The spectacle of Ferdinand and Miranda playing chess is a 'show'
- Prospero's last - that is in fact really happening, and acted
by human beings who do not think they are playing a role. Nevertheless,
like all the other shows, it begs to be interpreted. (we are left
to work it out for ourselves from the lines they speak.)
This is a restless play, even though it has the unusual unity
of an action completed within a day. What happens in The Tempest
is the climax of a story - or a series of stories - begun many years
before it opens. But the sense of arrival is qualified by the fact
that all but two of the play's characters, Caliban and Ariel, will
need to leave the island in order to bring their various stories
to fruition or completion. Prospero achieves the restoration of
his dukedom, and arranges a dynastic marriage that (this is after
all a story) unites two young people who love each other. He has
brought a sense of closure to one part of his life, drowning his
book and his magic staff. All the same, there is still unfinished
business. Has he really learned to forgive the man 'whom to call
brother would infect my mouth' and has that brother really repented?

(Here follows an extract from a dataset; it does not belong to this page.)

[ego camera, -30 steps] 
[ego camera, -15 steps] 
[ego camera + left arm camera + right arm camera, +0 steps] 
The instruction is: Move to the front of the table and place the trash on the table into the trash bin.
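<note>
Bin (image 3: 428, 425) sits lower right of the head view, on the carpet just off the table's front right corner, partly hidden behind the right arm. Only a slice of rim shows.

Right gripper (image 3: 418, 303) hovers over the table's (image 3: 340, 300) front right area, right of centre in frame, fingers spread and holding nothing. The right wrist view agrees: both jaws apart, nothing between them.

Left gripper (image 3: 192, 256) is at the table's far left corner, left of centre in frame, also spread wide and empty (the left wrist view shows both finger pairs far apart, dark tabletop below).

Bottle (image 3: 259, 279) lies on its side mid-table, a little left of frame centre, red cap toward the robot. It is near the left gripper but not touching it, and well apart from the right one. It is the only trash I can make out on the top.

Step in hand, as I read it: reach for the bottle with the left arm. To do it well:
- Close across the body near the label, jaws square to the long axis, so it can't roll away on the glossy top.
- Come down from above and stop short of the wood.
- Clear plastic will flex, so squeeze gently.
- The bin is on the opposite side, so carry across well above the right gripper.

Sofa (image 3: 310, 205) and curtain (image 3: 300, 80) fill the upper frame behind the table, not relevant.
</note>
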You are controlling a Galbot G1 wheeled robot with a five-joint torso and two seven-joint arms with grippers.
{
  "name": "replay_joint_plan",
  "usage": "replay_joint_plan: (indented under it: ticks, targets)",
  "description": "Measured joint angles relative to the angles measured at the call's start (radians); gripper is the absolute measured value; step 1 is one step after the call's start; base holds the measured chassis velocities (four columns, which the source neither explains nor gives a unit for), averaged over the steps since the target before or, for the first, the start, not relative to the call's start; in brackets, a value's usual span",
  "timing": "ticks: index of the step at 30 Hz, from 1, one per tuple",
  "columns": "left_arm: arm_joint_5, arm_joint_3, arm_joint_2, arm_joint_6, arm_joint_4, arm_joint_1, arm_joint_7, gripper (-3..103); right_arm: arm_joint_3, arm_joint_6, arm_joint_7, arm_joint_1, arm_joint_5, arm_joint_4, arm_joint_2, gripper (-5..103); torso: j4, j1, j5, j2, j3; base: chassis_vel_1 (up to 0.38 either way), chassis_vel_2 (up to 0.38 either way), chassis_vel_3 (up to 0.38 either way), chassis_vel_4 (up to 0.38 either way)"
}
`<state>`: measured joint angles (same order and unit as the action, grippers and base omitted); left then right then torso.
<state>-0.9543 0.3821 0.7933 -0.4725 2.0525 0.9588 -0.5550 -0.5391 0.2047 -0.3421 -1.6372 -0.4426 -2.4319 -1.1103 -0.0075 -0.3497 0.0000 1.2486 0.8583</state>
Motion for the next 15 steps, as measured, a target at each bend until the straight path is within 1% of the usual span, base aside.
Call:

Prospero says that he too has lost a child, a daughter, 'in this
late tempest.' This sounds as though it is more than the commonplace
expression from the parent of a bride, who has (so to speak) lost
a daughter and gained a son: in this play loss and gain seem too
serious to be mentioned in so offhand a manner. When he returns
to Milan 'every third thought' will be his grave, and he will need
prayer if his 'ending' is not to be despair. Is this the actor speaking?
Or even the playwright?
This is likely to be the author's last unassisted work, but we
do not need to make The Tempest into a 'farewell' - a romantic conclusion
of his own story - to be strangely moved and disturbed by its final
lines, spoken to us both by a magician who is no longer in possession
of his powers, and also by an actor who within a few words steps
in and out of the frame of the theatre. When Prospero suddenly remembers
Caliban's conspiracy, he interrupts the masque of Iris, Ceres and
Juno and explains that it was no more than a vision (he has already
told Ariel it will be 'some vanity of mine art.') Then he goes further
- all human life is no more permanent than this 'insubstantial pageant'
and like it will dissolve and leave behind not even a trace like
a 'wrack' or wisp of cloud. The play's two visions of an ideal world
are not descriptions of the island itself, but images of hope conjured
up with words: Gonzalo imagines a government on the island that
would 'excel the golden Age' and Ceres wishes the young couple perpetual
bounty, without even the natural interruption of winter:
Earth's increase, foison plenty,
Barns and garners never empty;
Vines with clust'ring bunches growing
Plants with goodly burden bowing;
Spring come to you at the farthest
In the very end of harvest!
When Prospero reassures Ferdinand, who seems 'dismayed' his words
seem remarkably lacking in comfort. Everything is illusory, in the
last analysis or on the last day:
We are such stuff
As dreams are made on; and our little life
Is rounded with a sleep.
Does this mean that our life ends in our own sleep of death, or
that we are ourselves being dreamed by some other sleeper? (In which
case, 'rounded with a sleep' could mean that our lives end when
the dreamer wakes.) Or does it mean both at once? The play does
not dwell on this, or mark it by having Ferdinand and Miranda respond
with any sign of dismay, and they simply wish Prospero 'peace' as
he seeks to 'still' his 'beating mind.'
The play is a story we cannot complete, and it has political,
intellectual, emotional and spiritual dimensions that cannot easily
be resolved by the promise of calm seas and auspicious gales or
the union of Ferdinand and Miranda. Prospero's departing words are
a conventional request for favourable reception (indulgence) at
the audience's hands, but they also turn us back to the problems
of our own lives and our own need for mercy:
As you from crimes would pardon'd be
Let your indulgence set me free.
Russell Jackson is Professor of Shakespeare Studies and Director
of the Shakespeare Institute in the University of Birmingham.